Вот девчонки и повадились бегать к маме Лизе, которая их баловала чистенькими объедками с писательского стола. Часто и шныряли они потом по коридорам да переходам ЦДЛ, растворяясь среди обслуги, писательского люда, да и просто люда. Однажды за беготней не заметили, как влетели в Дубовый зал, где готовили к прощанию какого-то покойника. Люди, хлопотавшие вокруг гроба, девчонок не заметили, весь зал был в огромных траурных венках, и девочки спрятались за одним из них. Кто лежал в гробу – видно почти не было, торчал только острый восковой нос. Люди суетились, что делали – непонятно. Один дяденька не отходил от лица, что-то прикладывал, подкрашивал кисточкой. Девчонки то и дело в недоумении переглядывались: покойника они видели впервые в жизни. Потом попривыкли, заскучали и стали читать, что было написано на черных лентах траурных венков: «Писателю Островскому от Правления Союза советских писателей», «Великому Николаю Островскому от Ромена Роллана», «Николаю Островскому от жителей Сочи». Все было понятно, кроме венка от сочинцев: при чем тут они, жители эти, какое имеют отношение к московскому писателю? Просидели еще так девчонки под венком, посмотрели на отнюдь не детские картины, но скоро распахнулись дубовые двери, и стал заходить народ. Под шумок и вышли.
Хоронили в Дубовом зале часто. Писатель пошел слабый, болезненный, испуганный, старинное зеркало при входе завешивали часто. Обстановка на прощании всегда была торжественная, пахло цветами и еще чем-то сладковатым, от чего у девчонок немного щипало в носу. Они всегда жались к оркестру, который отбивал все посторонние запахи самогонным, и обожали момент, когда кто-то важный давал незаметный сигнал и … Па-баммм! – ударяли в литавры, и начинался траурный марш. Процессия чинно выходила из зала вслед за немного спотыкающимися лабухами, и все затихало. Сразу откуда-то возникала Зизишина мама с другими уборщицами, и начиналось всеобщее и шумное возвращение к жизни: раскрывались все двери, чтобы выветрить дух смерти, снималась траурная пелена с зеркал, подметались остатки растоптанных цветов, и снова вносились и расставлялись столы и стулья, чтобы подготовить зал к принятию живых писателей, которые вечно хотели есть. Ничего грустного девчонки в похоронах не видели, для них это стало чуть ли не будничным занятием – ну и что, подумаешь! Они провожали тех, кого совсем или почти не знали, никогда и слезинки не уронили и удивлялись, если кто-то горько плакал у гроба.
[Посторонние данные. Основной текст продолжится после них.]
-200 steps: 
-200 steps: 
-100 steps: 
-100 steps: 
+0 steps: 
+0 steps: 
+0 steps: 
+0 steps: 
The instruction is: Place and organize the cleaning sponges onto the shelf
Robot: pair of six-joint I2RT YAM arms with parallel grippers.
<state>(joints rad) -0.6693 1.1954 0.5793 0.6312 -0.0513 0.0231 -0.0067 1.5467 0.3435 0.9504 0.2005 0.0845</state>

И если на прощания с советскими классиками их никто не звал, то были и прекрасные официальные праздники специально для детей, на которые их непременно приглашали, а как же – дети работников Союза писателей! Самым главным детским праздником был, конечно же, Новый год. Его стали отмечать года с 1934–1935-го, до этого как-то в советской стране обходились без зимних застолий. Потом Сталин разрешил: надо же было начинать считать пятилетки, торжественно отделять один прожитый год от другого, и потом, почему бы не добавить строителям коммунизма один совсем безвредный повод собраться всей дружной семьей и выпить за правильный курс партии с надеждой на будущее? Ведь жить стало лучше, жить стало веселей! И теперь в конце декабря девчонки стерегли у входа в ЦДЛ на Поварской, когда, наконец, привезут огромную замороженную елку. Ее доставляли обычно на подводах, а иногда и на грузовиках, и с трудом сгружали у заснеженных ступенек. Потом работники протискивали ее через распахнутые двери, а дальше втаскивали по закругленной лестнице в Дубовый зал. Но в Дубовом зале елка совсем и не казалась огромной: ее гордая верхушка лишь слегка касалась балкона второго этажа. Девчонкам разрешали присутствовать на ее торжественном установлении и поэтапном украшении, а дело это было вполне ответственным. У них наготове была маленькая книжица Наркомпроса, в которой было подробно описано, какие игрушки и в каком порядке следует вешать на советскую елку – не абы как. Они забирались на второй этаж вместе с дядей Арошей (который и за елку отвечал тоже – хозяйственник же) и с восторгом наблюдали за священнодействием. К елочной верхушке прикрепляли для страховки веревку, и кто-нибудь из рабочих привязывал ее конец к перилам, но делал это в высшей степени незаметно и аккуратно, чтобы она не мешала установлению на самой макушке большой красной пятиконечной звезды.